Let’s start with an easy but useful example. Go to the website of a clothing store you like. Gap. H&M. Nordstrom. It doesn’t really matter. Look at the prices of items and switch the size selector from the smallest to the largest. No matter the naming convention – from XXS to 3XL, from size 1 to 15 or from 26×26 to 46×36 – try to find different price points in the spread. Do you see any difference? If so, how big is the difference?
QUESTION THE PRICING MODEL
It’s likely you’ll have a tough time finding a price difference amongst the different sizes. And if you’re thinking, “well, of course not, that pricing model isn’t necessary for such inconsequential cost difference, and it’s too complex to manage,” then you’d be thinking logically. Now look at your uniform rental agreement. If you happen to have a provider that publishes the non-standard sizes, you’ll notice that they probably didn’t print the rates. They just indicate, “there will be an extra charge.” It’s likely your agreement is missing both the sizes effected and the applicable rates. There are two problems here.
First, why are they even charging extra for smaller or larger sizes? Do you see anyone else that sells garments doing that? Or just providers who rent uniforms? While it’s generally the case that smaller and larger size SKUs represent low volume, this shouldn’t be used to justify the substantial rate differences customers pay on those items. Those differences? Anywhere from 30-100% higher over the standard rate. Yeah – 100% in some cases!
THE RATE ON A NON-STANDARD SIZE COULD BE MARKED UP 100%???!!!

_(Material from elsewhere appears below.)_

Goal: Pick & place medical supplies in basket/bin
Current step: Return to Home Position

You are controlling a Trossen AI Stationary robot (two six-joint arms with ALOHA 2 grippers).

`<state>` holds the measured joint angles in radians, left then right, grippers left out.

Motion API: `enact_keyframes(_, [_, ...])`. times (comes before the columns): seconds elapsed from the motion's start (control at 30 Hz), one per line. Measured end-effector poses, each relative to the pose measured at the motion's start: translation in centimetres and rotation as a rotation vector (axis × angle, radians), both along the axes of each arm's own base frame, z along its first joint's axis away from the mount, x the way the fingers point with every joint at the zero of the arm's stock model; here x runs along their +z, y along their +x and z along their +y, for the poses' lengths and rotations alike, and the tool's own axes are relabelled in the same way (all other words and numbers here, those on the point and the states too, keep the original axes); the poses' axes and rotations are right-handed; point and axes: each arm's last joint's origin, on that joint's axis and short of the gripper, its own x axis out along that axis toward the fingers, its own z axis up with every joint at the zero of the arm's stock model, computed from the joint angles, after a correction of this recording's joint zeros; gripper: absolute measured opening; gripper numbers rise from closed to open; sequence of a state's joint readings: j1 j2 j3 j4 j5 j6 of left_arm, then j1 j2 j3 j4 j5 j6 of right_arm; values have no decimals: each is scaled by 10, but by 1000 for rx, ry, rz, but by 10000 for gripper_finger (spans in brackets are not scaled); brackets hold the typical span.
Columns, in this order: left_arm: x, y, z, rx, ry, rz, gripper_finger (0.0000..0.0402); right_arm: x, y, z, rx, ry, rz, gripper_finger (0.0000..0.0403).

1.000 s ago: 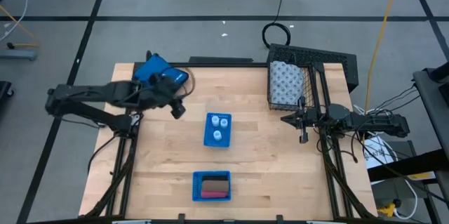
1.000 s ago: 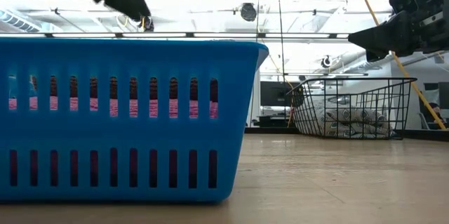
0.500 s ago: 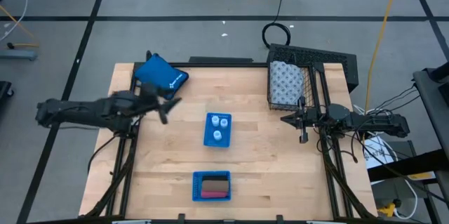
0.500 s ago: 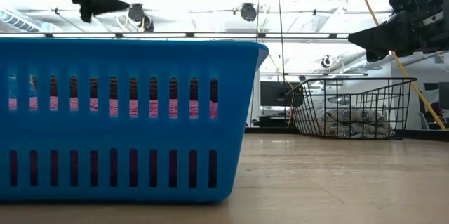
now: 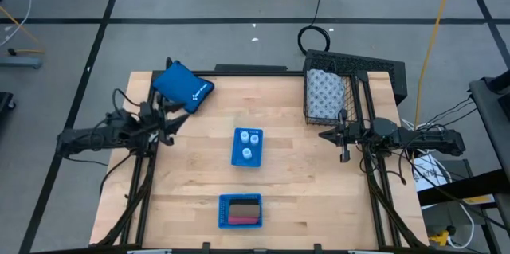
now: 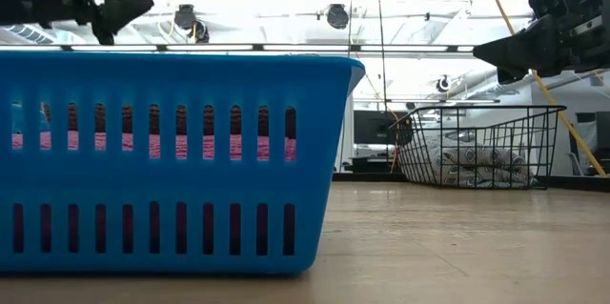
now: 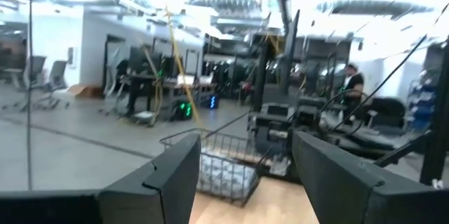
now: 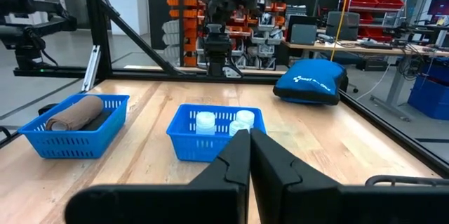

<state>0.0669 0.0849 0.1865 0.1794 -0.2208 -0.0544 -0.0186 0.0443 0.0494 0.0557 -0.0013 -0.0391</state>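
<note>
Three tiny white bottles (image 5: 249,144) stand in a small blue tray (image 5: 236,158) at the table's middle. Pink and brown blocks (image 5: 241,210) lie in a second blue tray (image 5: 223,211) near the front edge. The black wire basket (image 5: 355,67) stands at the far right corner with the dotted white roll (image 5: 324,93) inside it. My left gripper (image 5: 174,119) hovers open and empty by the table's left edge, pointing roughly level toward the basket (image 7: 217,161). My right gripper (image 5: 325,134) waits shut and empty at the right edge, in front of the basket.
A blue zipped pouch (image 5: 182,87) lies at the far left corner, just beyond my left gripper. The low view is filled by the front blue tray (image 6: 172,161), with the basket (image 6: 477,147) behind it. Bare wood lies between the trays and both arms.
My left gripper has drawn back from beside the pouch toward the table's left edge and sunk a little. It has tipped up from pointing steeply down to about level, staying open and empty. Nothing on the table has moved.
</note>
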Motion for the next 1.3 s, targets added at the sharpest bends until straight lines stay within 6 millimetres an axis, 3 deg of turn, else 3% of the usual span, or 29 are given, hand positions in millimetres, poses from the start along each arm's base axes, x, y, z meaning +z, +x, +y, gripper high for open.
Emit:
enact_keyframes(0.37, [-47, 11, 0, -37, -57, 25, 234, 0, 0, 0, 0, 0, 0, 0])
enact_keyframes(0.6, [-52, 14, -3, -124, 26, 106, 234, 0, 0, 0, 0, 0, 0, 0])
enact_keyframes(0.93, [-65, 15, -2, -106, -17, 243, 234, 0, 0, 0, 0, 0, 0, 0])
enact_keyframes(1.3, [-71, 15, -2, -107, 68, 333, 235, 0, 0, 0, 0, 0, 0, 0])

Would you pay 30-100% more on a website for a shirt that was 3XL? No. You wouldn’t. But it’s likely that you are paying your uniform provider extreme markups for such low velocity SKUs. So what can you do about it? Unfortunately, you can’t do much if your contract currently allows it. However, you can start to give yourself leverage by maintaining the data and understanding how these costs compound over time. When it comes time for renewal, you want to use the data to create negotiation leverage. There is a way to significantly reduce cost on non-standard sizes, but it requires sophisticated knowledge of how a uniform rental invoice works. Why pay extra for something when it adds no value?